:: Material provided

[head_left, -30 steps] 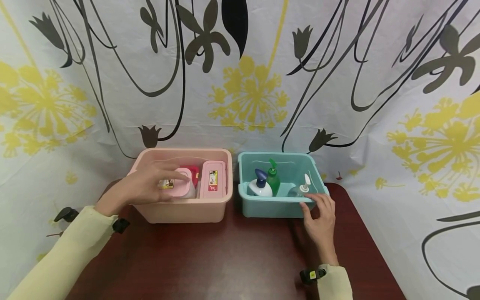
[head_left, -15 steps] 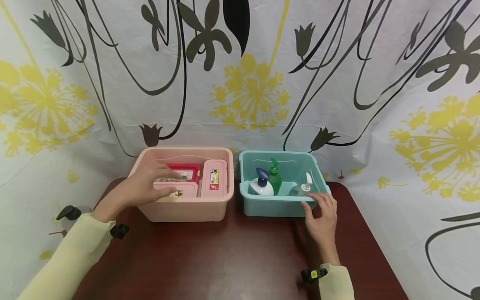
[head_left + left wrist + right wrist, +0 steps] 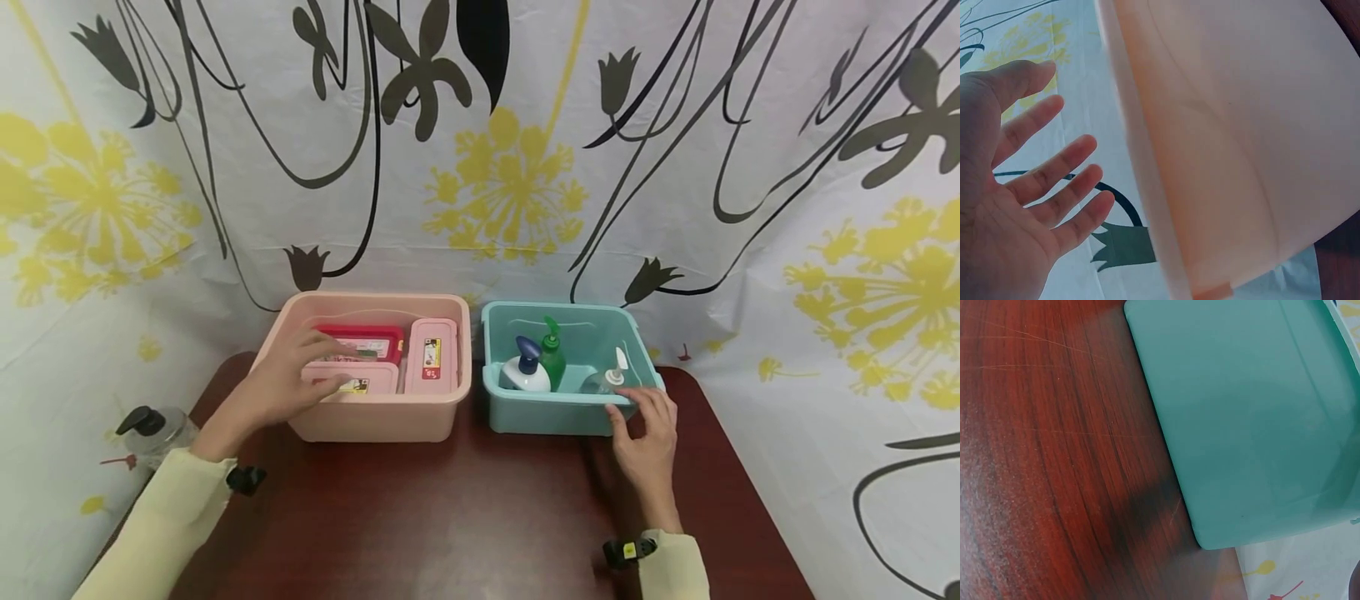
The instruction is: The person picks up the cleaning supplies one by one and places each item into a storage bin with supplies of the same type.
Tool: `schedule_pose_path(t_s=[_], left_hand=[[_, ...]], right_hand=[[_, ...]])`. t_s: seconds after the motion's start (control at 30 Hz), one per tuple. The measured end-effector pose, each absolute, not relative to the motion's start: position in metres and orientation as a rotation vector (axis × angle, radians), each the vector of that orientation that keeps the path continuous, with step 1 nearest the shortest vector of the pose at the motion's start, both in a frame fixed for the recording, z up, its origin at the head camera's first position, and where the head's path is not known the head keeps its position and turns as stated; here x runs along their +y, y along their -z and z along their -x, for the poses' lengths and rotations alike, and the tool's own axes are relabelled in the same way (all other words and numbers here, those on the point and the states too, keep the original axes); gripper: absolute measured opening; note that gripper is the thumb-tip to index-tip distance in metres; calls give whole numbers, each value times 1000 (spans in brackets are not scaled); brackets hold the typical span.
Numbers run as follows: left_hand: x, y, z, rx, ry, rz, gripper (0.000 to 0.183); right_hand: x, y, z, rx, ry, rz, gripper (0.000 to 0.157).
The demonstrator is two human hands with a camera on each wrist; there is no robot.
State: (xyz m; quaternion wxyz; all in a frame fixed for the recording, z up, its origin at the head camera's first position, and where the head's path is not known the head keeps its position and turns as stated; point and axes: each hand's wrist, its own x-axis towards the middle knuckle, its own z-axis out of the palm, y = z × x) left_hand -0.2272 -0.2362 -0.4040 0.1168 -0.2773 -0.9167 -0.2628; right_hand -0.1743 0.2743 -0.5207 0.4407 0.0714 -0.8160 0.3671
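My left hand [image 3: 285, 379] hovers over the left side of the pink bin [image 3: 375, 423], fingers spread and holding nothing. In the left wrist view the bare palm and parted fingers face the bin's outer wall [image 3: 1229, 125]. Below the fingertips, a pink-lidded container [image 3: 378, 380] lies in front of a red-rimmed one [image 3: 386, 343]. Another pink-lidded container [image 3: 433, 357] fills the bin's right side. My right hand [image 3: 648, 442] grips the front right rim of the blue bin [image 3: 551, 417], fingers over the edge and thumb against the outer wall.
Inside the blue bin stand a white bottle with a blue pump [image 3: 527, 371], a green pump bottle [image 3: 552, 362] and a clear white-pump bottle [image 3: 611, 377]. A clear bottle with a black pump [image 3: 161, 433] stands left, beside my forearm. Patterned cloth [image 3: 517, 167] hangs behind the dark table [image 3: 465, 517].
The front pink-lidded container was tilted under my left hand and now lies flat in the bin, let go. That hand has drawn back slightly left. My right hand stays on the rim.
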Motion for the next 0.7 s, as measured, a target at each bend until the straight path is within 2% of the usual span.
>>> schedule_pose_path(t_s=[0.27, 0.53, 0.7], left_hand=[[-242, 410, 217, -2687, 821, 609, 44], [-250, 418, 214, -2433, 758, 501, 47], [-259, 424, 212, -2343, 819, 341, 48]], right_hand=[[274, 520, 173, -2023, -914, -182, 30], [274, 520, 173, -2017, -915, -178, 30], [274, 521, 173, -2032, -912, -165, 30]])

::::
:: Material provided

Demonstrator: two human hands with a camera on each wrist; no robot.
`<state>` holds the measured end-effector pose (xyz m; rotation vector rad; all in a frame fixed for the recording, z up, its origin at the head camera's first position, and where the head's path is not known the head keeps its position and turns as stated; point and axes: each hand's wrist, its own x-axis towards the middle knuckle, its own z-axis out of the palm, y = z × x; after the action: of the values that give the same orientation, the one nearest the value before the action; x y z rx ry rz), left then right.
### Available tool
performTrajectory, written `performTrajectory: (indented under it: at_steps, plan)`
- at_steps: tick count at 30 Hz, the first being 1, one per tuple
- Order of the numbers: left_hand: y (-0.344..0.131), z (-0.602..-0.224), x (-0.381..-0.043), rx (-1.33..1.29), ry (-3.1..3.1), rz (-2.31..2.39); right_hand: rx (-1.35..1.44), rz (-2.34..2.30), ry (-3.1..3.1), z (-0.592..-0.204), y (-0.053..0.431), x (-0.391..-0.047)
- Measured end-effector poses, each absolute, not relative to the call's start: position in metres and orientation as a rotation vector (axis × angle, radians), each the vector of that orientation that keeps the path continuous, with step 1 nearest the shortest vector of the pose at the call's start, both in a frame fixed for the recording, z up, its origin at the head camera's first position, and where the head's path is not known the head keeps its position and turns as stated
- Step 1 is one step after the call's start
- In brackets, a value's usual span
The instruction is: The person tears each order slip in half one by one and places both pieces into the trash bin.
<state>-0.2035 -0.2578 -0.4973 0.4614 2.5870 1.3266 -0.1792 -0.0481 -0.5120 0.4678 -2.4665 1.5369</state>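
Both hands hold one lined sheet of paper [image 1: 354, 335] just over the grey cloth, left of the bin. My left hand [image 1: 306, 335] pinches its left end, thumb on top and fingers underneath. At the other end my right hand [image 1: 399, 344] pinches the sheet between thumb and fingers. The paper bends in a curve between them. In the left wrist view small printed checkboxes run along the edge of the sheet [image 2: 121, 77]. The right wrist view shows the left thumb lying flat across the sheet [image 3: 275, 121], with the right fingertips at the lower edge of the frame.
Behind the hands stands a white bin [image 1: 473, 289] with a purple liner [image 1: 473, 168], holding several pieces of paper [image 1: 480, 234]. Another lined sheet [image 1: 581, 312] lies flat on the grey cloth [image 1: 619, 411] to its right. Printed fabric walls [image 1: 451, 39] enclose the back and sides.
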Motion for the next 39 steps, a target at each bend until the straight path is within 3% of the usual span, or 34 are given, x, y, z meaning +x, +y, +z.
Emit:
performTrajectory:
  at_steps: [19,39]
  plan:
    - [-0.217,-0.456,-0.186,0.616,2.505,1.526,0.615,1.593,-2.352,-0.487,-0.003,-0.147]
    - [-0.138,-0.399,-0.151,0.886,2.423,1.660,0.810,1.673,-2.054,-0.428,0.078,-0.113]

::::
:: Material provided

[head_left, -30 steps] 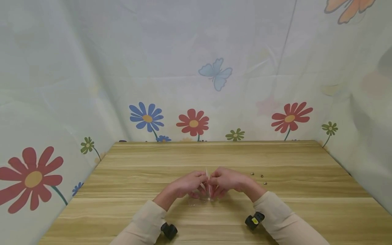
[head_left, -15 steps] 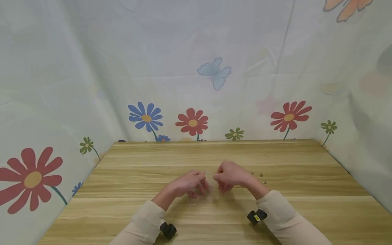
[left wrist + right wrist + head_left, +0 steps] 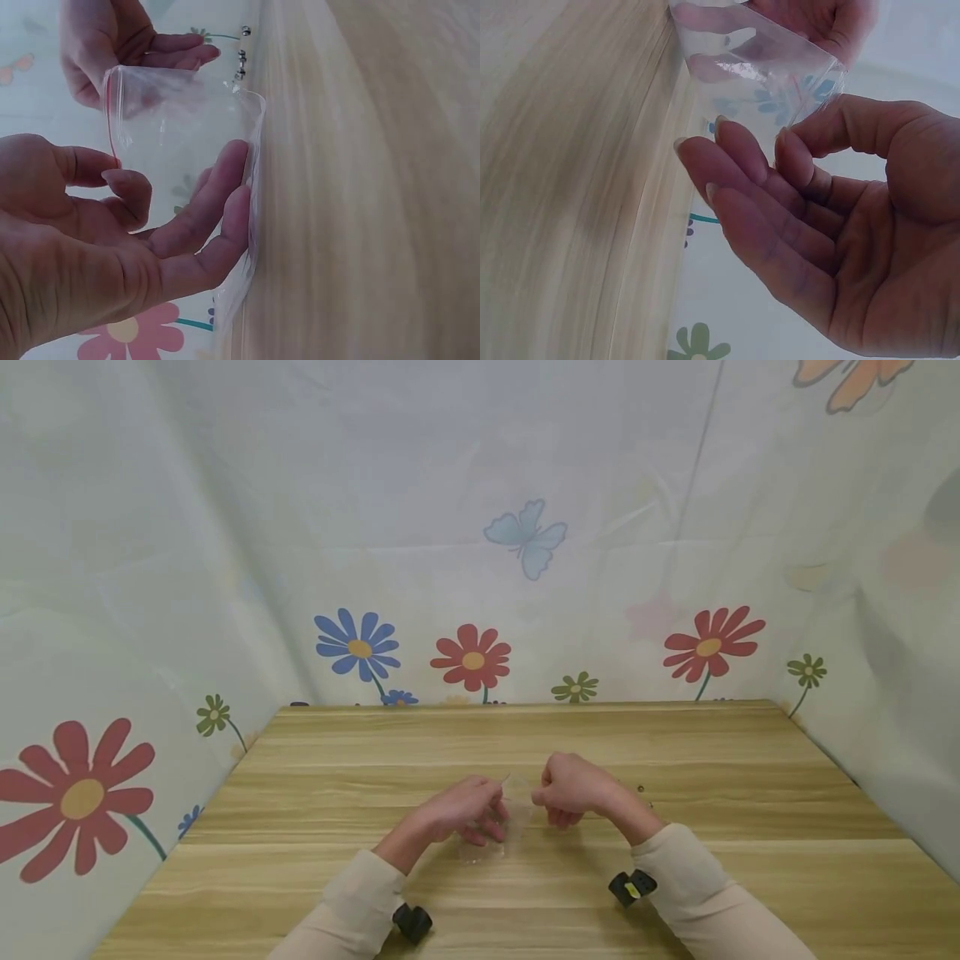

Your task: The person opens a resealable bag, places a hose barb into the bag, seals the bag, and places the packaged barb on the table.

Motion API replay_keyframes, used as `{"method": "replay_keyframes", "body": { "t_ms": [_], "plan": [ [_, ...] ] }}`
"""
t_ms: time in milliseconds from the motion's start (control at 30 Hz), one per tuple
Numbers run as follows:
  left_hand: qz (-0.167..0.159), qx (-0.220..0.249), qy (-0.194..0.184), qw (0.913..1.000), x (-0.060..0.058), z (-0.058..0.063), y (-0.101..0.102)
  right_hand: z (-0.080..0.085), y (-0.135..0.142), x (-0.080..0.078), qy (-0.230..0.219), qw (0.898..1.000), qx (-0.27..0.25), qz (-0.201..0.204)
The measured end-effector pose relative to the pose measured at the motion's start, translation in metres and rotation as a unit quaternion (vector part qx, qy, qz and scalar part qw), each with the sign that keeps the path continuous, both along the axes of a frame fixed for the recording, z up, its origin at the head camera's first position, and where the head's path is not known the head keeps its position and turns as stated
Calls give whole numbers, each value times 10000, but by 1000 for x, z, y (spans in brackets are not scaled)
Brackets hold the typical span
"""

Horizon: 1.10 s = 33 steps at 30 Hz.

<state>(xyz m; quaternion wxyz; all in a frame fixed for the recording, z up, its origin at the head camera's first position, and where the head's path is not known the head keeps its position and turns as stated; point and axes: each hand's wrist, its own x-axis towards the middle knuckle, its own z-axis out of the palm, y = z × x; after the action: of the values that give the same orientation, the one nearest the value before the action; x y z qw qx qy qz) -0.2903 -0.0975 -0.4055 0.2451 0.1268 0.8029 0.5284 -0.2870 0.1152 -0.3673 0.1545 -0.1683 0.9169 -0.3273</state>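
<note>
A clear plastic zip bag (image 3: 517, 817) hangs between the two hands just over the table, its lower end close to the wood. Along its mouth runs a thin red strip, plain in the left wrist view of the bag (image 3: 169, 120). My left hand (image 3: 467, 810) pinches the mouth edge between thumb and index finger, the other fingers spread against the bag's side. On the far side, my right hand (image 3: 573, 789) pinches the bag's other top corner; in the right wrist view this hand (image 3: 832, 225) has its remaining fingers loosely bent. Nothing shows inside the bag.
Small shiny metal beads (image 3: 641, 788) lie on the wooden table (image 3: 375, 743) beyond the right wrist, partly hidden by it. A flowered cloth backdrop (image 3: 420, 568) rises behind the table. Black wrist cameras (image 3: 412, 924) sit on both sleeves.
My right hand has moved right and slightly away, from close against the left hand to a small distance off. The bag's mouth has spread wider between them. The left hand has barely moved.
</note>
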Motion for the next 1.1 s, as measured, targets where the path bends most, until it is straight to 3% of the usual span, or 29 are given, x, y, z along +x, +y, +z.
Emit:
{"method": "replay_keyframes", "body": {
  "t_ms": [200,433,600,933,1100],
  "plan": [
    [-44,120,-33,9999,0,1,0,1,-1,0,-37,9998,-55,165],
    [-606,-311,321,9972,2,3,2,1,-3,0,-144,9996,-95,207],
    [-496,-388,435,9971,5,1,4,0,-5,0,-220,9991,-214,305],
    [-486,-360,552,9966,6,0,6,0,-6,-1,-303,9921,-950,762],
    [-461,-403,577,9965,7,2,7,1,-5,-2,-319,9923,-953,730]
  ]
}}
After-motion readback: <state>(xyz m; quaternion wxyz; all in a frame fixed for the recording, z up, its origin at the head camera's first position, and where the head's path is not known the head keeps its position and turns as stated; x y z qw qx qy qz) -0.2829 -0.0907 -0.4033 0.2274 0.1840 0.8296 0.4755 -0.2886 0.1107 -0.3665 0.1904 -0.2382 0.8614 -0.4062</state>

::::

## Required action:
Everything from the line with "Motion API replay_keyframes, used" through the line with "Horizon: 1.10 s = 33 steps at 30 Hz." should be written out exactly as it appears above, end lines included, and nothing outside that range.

## Written answer:
Motion API replay_keyframes, used as `{"method": "replay_keyframes", "body": { "t_ms": [_], "plan": [ [_, ...] ] }}`
"""
t_ms: time in milliseconds from the motion's start (control at 30 Hz), one per tuple
Numbers run as follows:
  left_hand: qz (-0.167..0.159), qx (-0.220..0.249), qy (-0.194..0.184), qw (0.913..1.000), x (-0.060..0.058), z (-0.058..0.063), y (-0.101..0.102)
  right_hand: z (-0.080..0.085), y (-0.135..0.142), x (-0.080..0.078), qy (-0.230..0.219), qw (0.898..1.000), qx (-0.27..0.25), qz (-0.201..0.204)
The measured end-effector pose relative to the pose measured at the motion's start, translation in metres and rotation as a unit quaternion (vector part qx, qy, qz and scalar part qw), each with the sign that keeps the path continuous, both along the axes of a frame fixed for the recording, z up, its origin at the head camera's first position, and where the head's path is not known the head keeps its position and turns as stated
Calls give whole numbers, each value times 10000, but by 1000 for x, z, y (spans in brackets are not scaled)
Brackets hold the typical span
"""

Horizon: 1.10 s = 33 steps at 30 Hz.

There is no more output for this exercise.